Читаем Русское мировоззрение. Как возможно в России позитивное дело: поиски ответа в отечественной философии и классической литературе 40–60-х годов XIX сто полностью

С первых страниц романа Толстой дает понять, что экспансия мертвого в сферу жизни есть акт умерщвления какой-то части подлинно человеческих понятий и чувств. Вот князь Андрей берет слово у Пьера о том, что он не будет более посещать вечеринки Анатоля Курагина. Но Пьер пока не в силах последовать этому совету. И вот как он объясняет себе свою капитуляцию перед этой агрессией неживого: «…он подумал, что все эти честные слова — такие условные вещи, не имеющие никакого определенного смысла, особенно ежели сообразить, что, может быть, завтра же или он умрет, или случится с ним такое необыкновенное, что не будет уже ни честного, ни бесчестного. Такого рода рассуждения, уничтожая все его решения и предположения, часто приходили Пьеру».

Неподлинное, неживое мимикрирует, пытается изобразить из себя, принять форму живого. Долохов на пари выпивает бутылку рома, сидя на подоконнике и рискуя разбиться. Казалось бы, какое проявление живого молодечества, лихости, удальства! Но у этого ухарства нет оправданной жизненной цели. За ним — одно лишь желание еще раз возвыситься в глазах собственного круга, пусть даже посредством рискованного поступка. То, что движителем в данном случае выступает именно неживое, утверждающее себя через риск гибели или даже верную смерть, показывает реакция Долохова на импульсивный порыв Пьера, намеревающегося в этой же логике неживого, говоря словами Толстого — логике «войны», повторить трюк. Нам ясно, что неловкий и даже неуклюжий Пьер наверняка разобьется. Знает это и Долохов. Но он пренебрегает этим потому, что, как будет обнаружено еще не раз, он один из «акторов» войны, может быть, даже один из ее демонов, являющих себя в мирное время. Поэтому, находя в предрешенной попытке Пьера еще один штрих для возвышения себя, еще одно подтверждение живого молодечества своего поступка, который между тем легко может перейти в смерть, Долохов бросает реплику: «Пускай, пускай!»[527] Пускай разобьется насмерть — тем громче прозвучит весть о долоховской лихости и бесстрашии.

Вспомним в этой связи и шулерскую игру Долохова с Николаем Ростовым в отместку за отказ Сони принять его предложение выйти замуж. Долохов знает, что проигрыш в сорок три тысячи почти смертелен для семейства графа, которым он был принят со всем радушием.

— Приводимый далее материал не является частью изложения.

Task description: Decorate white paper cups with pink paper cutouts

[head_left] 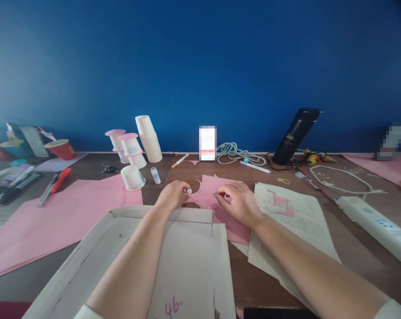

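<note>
My left hand [174, 195] is closed, with a small white round-ended thing [189, 191] showing at its fingertips; its kind I cannot make out. Pink paper with cut edges [205, 195] lies between my hands. Over the right side of that paper, my right hand [240, 203] has thumb and fingers pinched together; anything in them is too small to name. Left of my left hand, a small clear-and-white tube with a blue label [156, 176] stands upright near an upside-down white paper cup [133, 177].
Pink sheets [87, 208] lie left, with a red utility knife [59, 181] on them. Cups joined with pink discs [131, 148] and stacked cups [149, 139] stand behind. Right are printed sheets [300, 217], a power strip [383, 228] and a black flask [296, 137]. A white box lid [194, 266] is in front.
</note>
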Demonstrator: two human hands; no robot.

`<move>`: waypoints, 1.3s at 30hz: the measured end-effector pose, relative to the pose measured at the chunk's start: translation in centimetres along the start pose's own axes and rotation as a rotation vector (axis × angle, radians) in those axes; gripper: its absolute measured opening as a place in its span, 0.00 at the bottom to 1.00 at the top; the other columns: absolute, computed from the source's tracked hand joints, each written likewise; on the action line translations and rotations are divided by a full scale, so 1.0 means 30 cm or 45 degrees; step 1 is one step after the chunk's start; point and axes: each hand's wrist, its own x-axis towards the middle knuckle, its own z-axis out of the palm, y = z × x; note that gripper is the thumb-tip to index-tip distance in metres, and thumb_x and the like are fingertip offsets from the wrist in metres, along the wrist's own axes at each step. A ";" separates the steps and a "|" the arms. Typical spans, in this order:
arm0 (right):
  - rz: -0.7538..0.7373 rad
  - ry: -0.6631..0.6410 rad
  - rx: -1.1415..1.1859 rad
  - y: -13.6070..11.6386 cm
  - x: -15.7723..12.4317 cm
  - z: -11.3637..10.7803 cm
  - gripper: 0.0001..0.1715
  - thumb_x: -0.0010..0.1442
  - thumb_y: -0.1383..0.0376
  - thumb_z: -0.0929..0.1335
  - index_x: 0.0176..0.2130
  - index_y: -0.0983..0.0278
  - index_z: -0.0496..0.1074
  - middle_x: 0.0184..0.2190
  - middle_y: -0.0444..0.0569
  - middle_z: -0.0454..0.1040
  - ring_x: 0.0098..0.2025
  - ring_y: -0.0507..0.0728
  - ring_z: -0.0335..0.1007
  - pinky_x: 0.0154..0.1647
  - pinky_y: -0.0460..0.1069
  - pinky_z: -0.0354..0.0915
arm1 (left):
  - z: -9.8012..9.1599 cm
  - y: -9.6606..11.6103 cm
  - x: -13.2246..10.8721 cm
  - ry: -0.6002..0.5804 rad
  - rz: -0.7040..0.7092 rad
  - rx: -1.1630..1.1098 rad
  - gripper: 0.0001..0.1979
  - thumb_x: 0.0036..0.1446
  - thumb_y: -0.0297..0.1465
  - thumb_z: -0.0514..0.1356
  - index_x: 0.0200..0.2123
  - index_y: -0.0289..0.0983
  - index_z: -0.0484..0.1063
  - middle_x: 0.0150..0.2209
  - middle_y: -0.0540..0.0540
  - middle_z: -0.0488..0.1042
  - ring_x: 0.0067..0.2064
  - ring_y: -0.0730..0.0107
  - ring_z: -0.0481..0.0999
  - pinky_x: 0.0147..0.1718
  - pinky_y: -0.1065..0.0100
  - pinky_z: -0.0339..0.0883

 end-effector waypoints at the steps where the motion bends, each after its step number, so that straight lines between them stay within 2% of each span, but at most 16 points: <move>1: 0.009 0.004 0.015 -0.002 -0.001 0.003 0.09 0.61 0.63 0.64 0.30 0.62 0.70 0.28 0.46 0.73 0.36 0.55 0.67 0.43 0.50 0.56 | 0.003 0.001 0.003 0.001 -0.013 0.001 0.13 0.49 0.33 0.58 0.39 0.42 0.75 0.38 0.48 0.76 0.38 0.67 0.73 0.35 0.70 0.62; 4: 0.109 0.004 0.130 -0.012 -0.001 0.007 0.09 0.60 0.62 0.65 0.29 0.62 0.70 0.29 0.46 0.74 0.34 0.54 0.67 0.40 0.50 0.58 | 0.005 0.020 -0.002 0.052 0.008 0.001 0.09 0.50 0.33 0.58 0.35 0.41 0.75 0.38 0.48 0.75 0.37 0.67 0.73 0.34 0.70 0.62; 7: 0.329 -0.049 0.452 -0.026 0.003 0.004 0.11 0.60 0.59 0.64 0.30 0.62 0.70 0.29 0.45 0.74 0.30 0.53 0.67 0.35 0.48 0.61 | 0.000 0.066 -0.027 0.160 0.185 -0.026 0.07 0.54 0.32 0.56 0.36 0.41 0.73 0.39 0.47 0.75 0.38 0.67 0.73 0.35 0.69 0.62; 10: 0.556 -0.143 0.825 -0.033 0.010 -0.001 0.13 0.59 0.56 0.64 0.36 0.62 0.70 0.28 0.44 0.73 0.27 0.52 0.67 0.29 0.47 0.61 | -0.002 0.119 -0.054 0.219 0.348 -0.069 0.09 0.58 0.32 0.54 0.40 0.41 0.71 0.38 0.48 0.76 0.39 0.67 0.73 0.36 0.69 0.62; 14: 0.837 -0.264 1.128 -0.039 0.017 -0.006 0.19 0.56 0.54 0.67 0.43 0.62 0.68 0.21 0.40 0.67 0.19 0.49 0.59 0.19 0.44 0.54 | 0.004 0.159 -0.069 0.256 0.492 -0.070 0.08 0.59 0.34 0.53 0.40 0.40 0.70 0.36 0.49 0.75 0.37 0.68 0.73 0.36 0.70 0.62; 16: 0.959 -0.318 1.289 -0.044 0.019 -0.004 0.18 0.55 0.54 0.68 0.42 0.62 0.68 0.20 0.39 0.65 0.18 0.48 0.56 0.16 0.44 0.50 | 0.008 0.164 -0.070 0.284 0.546 -0.066 0.08 0.60 0.34 0.54 0.39 0.40 0.70 0.36 0.49 0.74 0.37 0.68 0.72 0.36 0.70 0.62; 18: 1.045 -0.335 1.449 -0.049 0.021 0.000 0.16 0.54 0.55 0.69 0.39 0.63 0.70 0.22 0.41 0.68 0.19 0.47 0.57 0.15 0.43 0.48 | 0.013 0.165 -0.070 0.312 0.583 -0.063 0.07 0.60 0.34 0.54 0.38 0.40 0.69 0.36 0.49 0.74 0.37 0.68 0.72 0.37 0.69 0.61; 23: 1.165 -0.302 1.690 -0.058 0.031 0.003 0.13 0.49 0.60 0.72 0.35 0.64 0.72 0.35 0.48 0.73 0.23 0.47 0.61 0.15 0.42 0.46 | 0.024 0.172 -0.072 0.374 0.643 -0.010 0.07 0.61 0.33 0.53 0.37 0.40 0.69 0.36 0.48 0.74 0.39 0.68 0.71 0.39 0.69 0.62; 33: 1.253 -0.284 1.914 -0.055 0.037 -0.011 0.10 0.46 0.65 0.74 0.30 0.66 0.73 0.30 0.44 0.70 0.23 0.44 0.58 0.15 0.40 0.43 | 0.054 0.171 -0.067 0.435 0.816 0.095 0.08 0.63 0.31 0.50 0.37 0.37 0.68 0.34 0.46 0.71 0.38 0.66 0.69 0.37 0.65 0.62; 39: 1.269 -0.304 1.916 -0.047 0.035 -0.003 0.09 0.46 0.66 0.74 0.29 0.66 0.72 0.31 0.46 0.71 0.23 0.45 0.58 0.15 0.41 0.41 | 0.054 0.175 -0.073 0.449 0.864 0.136 0.09 0.64 0.30 0.49 0.35 0.36 0.67 0.33 0.46 0.71 0.38 0.65 0.69 0.37 0.64 0.63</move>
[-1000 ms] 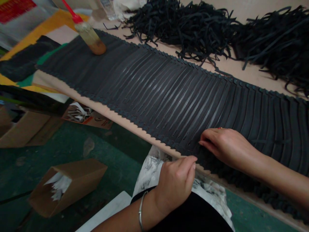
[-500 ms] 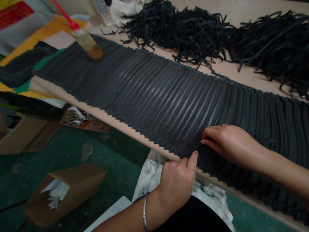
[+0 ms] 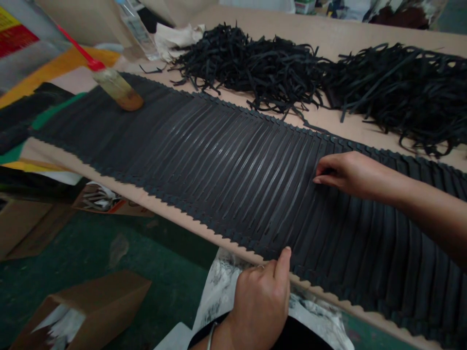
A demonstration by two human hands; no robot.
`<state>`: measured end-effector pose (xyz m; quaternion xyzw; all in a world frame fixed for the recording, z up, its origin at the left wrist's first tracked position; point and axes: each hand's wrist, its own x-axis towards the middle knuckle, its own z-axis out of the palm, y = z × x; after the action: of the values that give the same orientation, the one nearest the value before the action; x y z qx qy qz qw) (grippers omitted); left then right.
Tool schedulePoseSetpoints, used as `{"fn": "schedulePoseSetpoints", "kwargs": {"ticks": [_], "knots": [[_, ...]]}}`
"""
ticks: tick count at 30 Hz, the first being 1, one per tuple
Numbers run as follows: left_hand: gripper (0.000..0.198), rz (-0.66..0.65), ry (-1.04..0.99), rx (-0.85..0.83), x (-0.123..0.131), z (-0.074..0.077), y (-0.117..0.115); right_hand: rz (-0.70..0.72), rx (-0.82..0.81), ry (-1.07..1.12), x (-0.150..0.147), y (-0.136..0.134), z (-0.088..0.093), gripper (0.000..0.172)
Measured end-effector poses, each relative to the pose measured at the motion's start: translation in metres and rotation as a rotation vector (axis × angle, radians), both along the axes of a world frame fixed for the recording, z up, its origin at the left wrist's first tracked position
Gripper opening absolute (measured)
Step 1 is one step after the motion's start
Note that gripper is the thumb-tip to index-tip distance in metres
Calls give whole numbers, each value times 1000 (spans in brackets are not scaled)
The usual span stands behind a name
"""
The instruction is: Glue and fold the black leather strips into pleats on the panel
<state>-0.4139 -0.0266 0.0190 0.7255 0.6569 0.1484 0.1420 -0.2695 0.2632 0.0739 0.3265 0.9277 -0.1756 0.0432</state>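
A long row of overlapping black strips [image 3: 219, 165] lies side by side along the wooden table [image 3: 350, 126], some shining with wet glue. My left hand [image 3: 260, 296] is curled at the table's near edge, its thumb pressing the near end of one strip. My right hand [image 3: 345, 172] is further up the same part of the row, fingers drawn together and pinching a strip close to its far end. A metal bangle shows on my left wrist.
A red-handled glue brush [image 3: 116, 90] rests on the row's left end. Two heaps of loose black strips [image 3: 262, 68] lie at the back, with a clear bottle [image 3: 136, 26] and white cloth [image 3: 175, 34]. Cardboard boxes [image 3: 83, 306] stand on the green floor below.
My right hand has slid from the near part of the row up toward its far edge. My left hand stays at the near edge, thumb now raised onto the strip end.
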Motion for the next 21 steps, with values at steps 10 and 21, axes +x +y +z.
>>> {"fn": "schedulePoseSetpoints", "kwargs": {"ticks": [10,21], "knots": [[47,-21,28,126,-2,-3,3,23,24,-5,-4,1,-9,17],[47,-54,92,214,-9,-17,3,35,118,40,4,48,-12,17]]}}
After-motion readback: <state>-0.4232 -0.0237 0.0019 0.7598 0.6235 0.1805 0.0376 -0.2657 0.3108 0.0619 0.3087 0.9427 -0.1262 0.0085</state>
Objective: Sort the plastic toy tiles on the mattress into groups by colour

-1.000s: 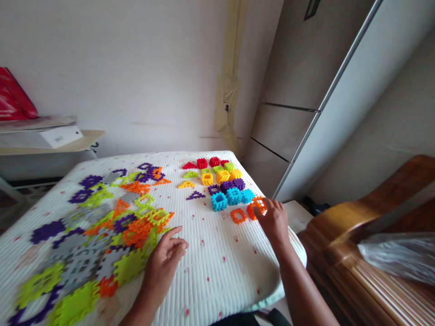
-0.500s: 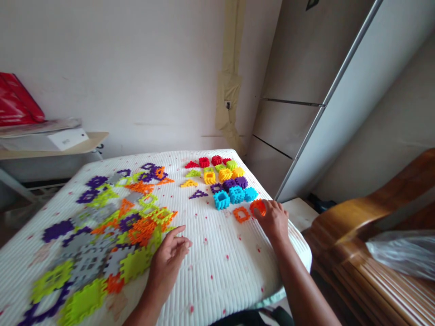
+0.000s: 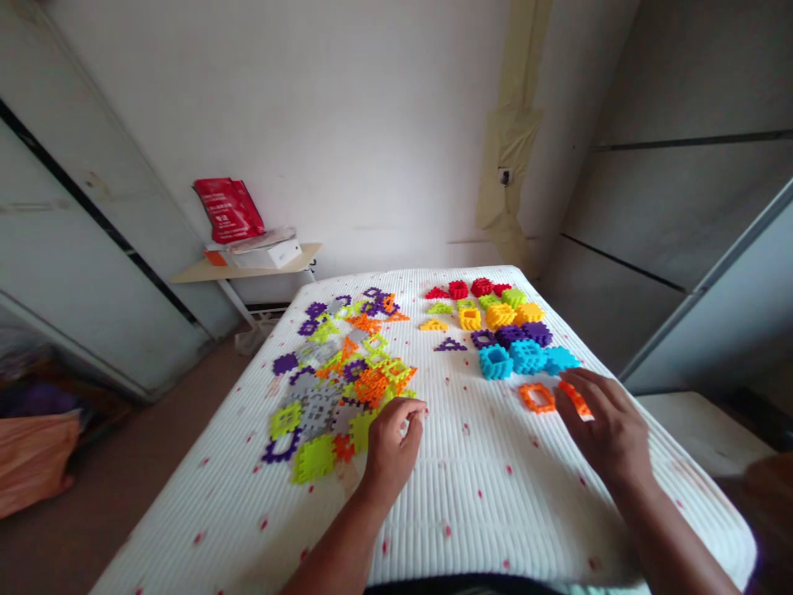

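Note:
My right hand (image 3: 607, 426) reaches over the right side of the bed-like surface, fingers stretched forward and apart. Partly under its fingertips lies an orange interlocking block piece (image 3: 576, 399). Just left of it rests a square orange frame piece (image 3: 537, 398). Loosely curled, my left hand (image 3: 395, 438) has its fingertips close to the thumb, and I see nothing in it. Beside it lies a spread of mixed pieces, among them a lime green plate (image 3: 314, 459), grey pieces (image 3: 319, 411) and orange pieces (image 3: 372, 387).
Behind my right hand stand rows of pieces grouped by colour: blue stacks (image 3: 528, 357), purple (image 3: 511, 335), yellow (image 3: 500, 316), green (image 3: 514, 297) and red (image 3: 481, 287). A side table (image 3: 248, 271) with a box and red bag is beyond the white quilted cover (image 3: 458, 529).
The view has swung left, so everything sits further right. My right hand's fingers have lifted and opened off the orange piece. My left hand's fingers have curled closer to the thumb.

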Demonstrator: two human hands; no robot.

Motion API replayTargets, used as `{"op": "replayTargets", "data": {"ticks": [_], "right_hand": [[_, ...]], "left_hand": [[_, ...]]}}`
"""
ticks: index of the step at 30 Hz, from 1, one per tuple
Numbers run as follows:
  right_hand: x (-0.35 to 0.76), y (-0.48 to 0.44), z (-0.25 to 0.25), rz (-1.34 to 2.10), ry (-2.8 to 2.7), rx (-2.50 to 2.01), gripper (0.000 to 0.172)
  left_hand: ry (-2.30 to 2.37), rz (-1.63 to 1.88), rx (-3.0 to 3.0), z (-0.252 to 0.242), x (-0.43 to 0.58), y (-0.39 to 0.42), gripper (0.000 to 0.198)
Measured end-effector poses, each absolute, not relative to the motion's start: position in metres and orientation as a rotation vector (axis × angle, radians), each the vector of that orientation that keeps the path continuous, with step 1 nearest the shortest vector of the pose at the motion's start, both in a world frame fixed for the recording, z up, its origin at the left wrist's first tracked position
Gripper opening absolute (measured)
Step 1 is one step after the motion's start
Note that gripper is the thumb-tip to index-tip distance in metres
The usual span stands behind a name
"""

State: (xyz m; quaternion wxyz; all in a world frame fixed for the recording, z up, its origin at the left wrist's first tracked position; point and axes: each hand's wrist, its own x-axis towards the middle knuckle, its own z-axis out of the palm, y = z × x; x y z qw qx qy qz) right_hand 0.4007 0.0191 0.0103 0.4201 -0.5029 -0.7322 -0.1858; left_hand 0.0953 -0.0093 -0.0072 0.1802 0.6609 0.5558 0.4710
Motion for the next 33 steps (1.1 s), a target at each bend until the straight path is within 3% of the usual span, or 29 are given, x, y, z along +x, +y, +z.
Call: {"op": "replayTargets", "data": {"ticks": [5,9,13,22,33], "right_hand": [[0.349,0.012,0.01,0.002,-2.161,-1.06,0.018],[0.313,0.006,0.005,0.168,-2.353,-0.988,0.021],[0.296,0.003,-0.002,0.216,-2.455,-0.959,0.022],[0.293,0.002,-0.003,0.262,-2.474,-0.98,0.023],[0.291,0.006,-0.006,0.279,-2.445,-1.062,0.014]], "left_hand": [[2.089,0.912,2.241,0.014,0.041,0.008,0.022],[2.265,0.504,2.244,0.02,0.02,0.021,0.031],[2.325,0.308,2.151,0.023,0.026,0.025,0.037],[2.392,0.41,2.133,0.022,0.032,0.024,0.023],[2.373,0.58,2.052,0.021,0.025,0.028,0.025]]}}
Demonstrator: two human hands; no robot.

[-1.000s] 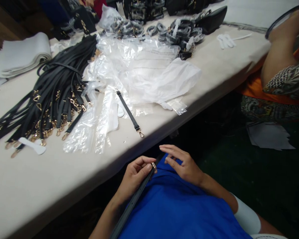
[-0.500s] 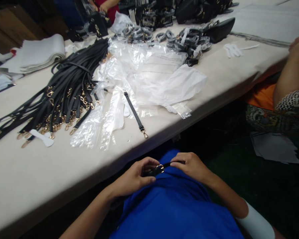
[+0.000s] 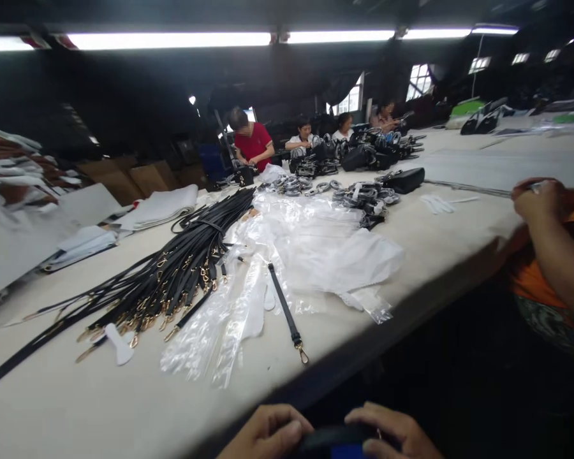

И тем не менее он хладнокровно идет на возможное убийство. О том, что в это время Долохов служит мертвому, «войне», сообщает сам Толстой, описывая происходящее с ним. Это было то настроение, когда, «как бы соскучившись ежедневною жизнью, Долохов чувствовал необходимость каким-нибудь странным, большею частью жестоким, поступком выходить из нее»[528]. «Выходить» …из жизни. Куда? Только что в смерть. И в данном случае — в чужую. Хорошо же развлечение от скуки!

Участие живого («мира») в том, что создается и действует по логике мертвого («войны»), для живого не проходит бесследно. Вспомним, что втянутый в карточную игру («войну») с Долоховым Николай Ростов, зная о тяжести удара, который он своим проигрышем наносит отцу, тем не менее продолжает играть. А затем, как загипнотизированный, сообщает отцу об этом беспечными словами и наглым тоном: проигрался; с кем, дескать, не бывает и платить нужно завтра. И лишь смиренно-покорное поведение графа Ильи Андреевича как перед лицом смерти (не здесь ли один из зародышей толстовского «непротивления злу насилием»? — С. Н., В. Ф.) заставляет Николая очнуться и вернуться к жизни спасительным криком. «Папенька! па…пенька! — закричал он ему вслед, рыдая, — простите меня! — И, схватив руку отца, он прижался к ней губами и заплакал»[529]. С криком происходит рождение (возвращение к жизни) толстовских героев. Крик — как первый звук новорожденного, сына Андрея Болконского, например, — один из толстовских знаков избежания смерти, ее отступления перед жизнью, победа живого «мира» над мертвой «войной». (В этой же связи вспомним и о крике девочки, а затем и самого Николеньки Иртеньева при виде тела умершей матушки. И здесь криком живое возвращает себя к жизни, покидая зону опасной близости со смертью.)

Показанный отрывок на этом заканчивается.